ビューティセラピストという職業の実情(マイナス面)

最初から夢を壊すようなことを言ってすみません。

ニュージーランドの美容業界は超ブラックで、セラピストは使い捨てです。

ブラックなら給与がいいかと言うとそうではなく…様々なスキルを身につけても、セラピストの時給は法律で決められた最低時給である場合がほとんど。

最低賃金プラス、スキンケア商品を売れば、売利上げに比例したコミッションが、ごく少額つきますが、本当に少ないコミッションなので、張り切って売る気がなかなか起きません。

私の働いていた会社では、セラピストにコミッションを払いたくないので、セラピストが週に売った商品の総額から、セラピストの週給の額を引き算し、その差額のみにコミッションを払う、という謎ルールを作っていました。

つまり週に600ドルの商品を売り自分の週給が600ドルだったら、コミッションは1ドルももらえない。
そのコミッションも100ドル売ったら3%で3ドルとか、笑っちゃうような低額。

上の例で言うと、週給600ドルのセラピストが700ドル分商品を売ると、3ドルのコミッションがもらえます。700ドル売って3ドル…
これでやる気る人がいたら奇跡です。

また商品の売り上げターゲットは、個人ごとに毎週設定され、到達しないと一対一のミーティングでねちねち、いびられます。
そうやってネガティブなプレッシャーかけられて、もっと売ってやろう!と奮起する人はいないです。
仕事が嫌になり、ミーティングがストレスになって多くのセラピストが辞めていきます。

ちなみに商品を売る以外にも、お客様が施術に支払う料金は店の売り上げとなります。でもどんなに売れっ子でも、施術料金の売り上げ分には、全くコミッションがつきません。
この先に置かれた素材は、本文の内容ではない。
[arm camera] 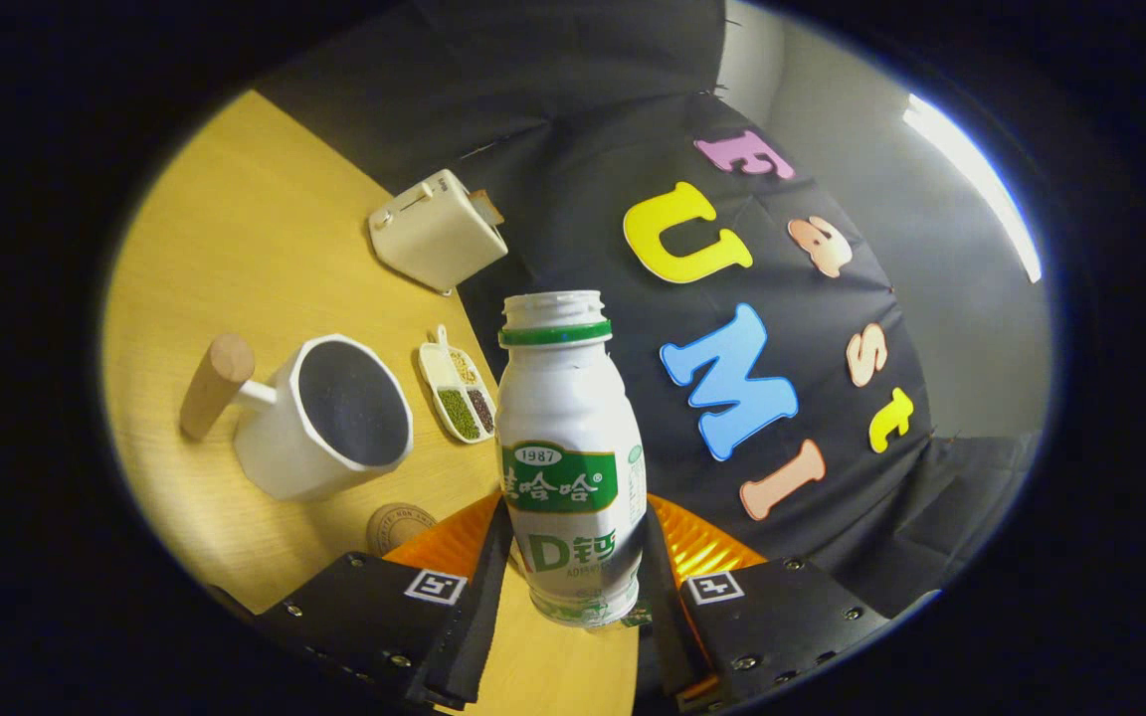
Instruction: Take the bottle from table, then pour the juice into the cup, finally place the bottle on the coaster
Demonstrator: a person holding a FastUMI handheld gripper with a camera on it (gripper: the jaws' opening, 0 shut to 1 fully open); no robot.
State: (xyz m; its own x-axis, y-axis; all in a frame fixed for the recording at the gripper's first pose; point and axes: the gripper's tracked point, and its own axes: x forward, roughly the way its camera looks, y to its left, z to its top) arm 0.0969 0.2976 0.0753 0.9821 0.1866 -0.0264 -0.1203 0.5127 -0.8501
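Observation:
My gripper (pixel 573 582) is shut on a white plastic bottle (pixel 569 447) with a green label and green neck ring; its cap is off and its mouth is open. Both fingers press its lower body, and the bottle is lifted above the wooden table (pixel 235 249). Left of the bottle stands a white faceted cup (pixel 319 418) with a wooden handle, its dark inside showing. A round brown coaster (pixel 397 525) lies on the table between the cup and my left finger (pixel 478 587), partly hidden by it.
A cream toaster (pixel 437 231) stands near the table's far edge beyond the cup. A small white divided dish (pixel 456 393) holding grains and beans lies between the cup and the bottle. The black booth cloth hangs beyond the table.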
人気セラピストになり予約が毎日朝から晩まで埋まるような状況になっても、商品が売れなければ、会社からはカスみたいに扱われます。

私は固定客がたくさんついていましたが、商品を押し売りするのが嫌だったので、雇い主から常に嫌味を言われていました。
でもお客様にしたら必要な施術のみを希望で、不必要な商品は買いたくないしセールストークもうざい、という方がほとんど。
店は客側のニーズや希望は無視して、押せ押せで、とにかくたくさん売ることしか考えていません。
客側のニーズと店側の要求が大きくかけ離れており、その板挟みになるのがセラピストです。

こんな環境で何年も働き、身も心もボロボロになった私は、商業的な美容業界にすっかり失望してしまいました。
ビューティと謳いつつも、その本質はただの商業主義で金・金・金。
ちっとも癒しを与えるような職場環境ではなかったのです。

先にネガティブ面(闇)ばかりをあげつらってすみません。
こういう本質の業界であるという事を大前提に、それでもセラピストという職業は楽しいしやりがいがある、という点を次回の記事では取り上げたいと思います。

美容業界は嫌いですが、私は美容やセラピストの仕事が大好きです。
人を幸せに、良い気分にするとてもやりがいのある仕事で、働く場所や働き方さえ間違わなければ、素晴らしい職業だと思います。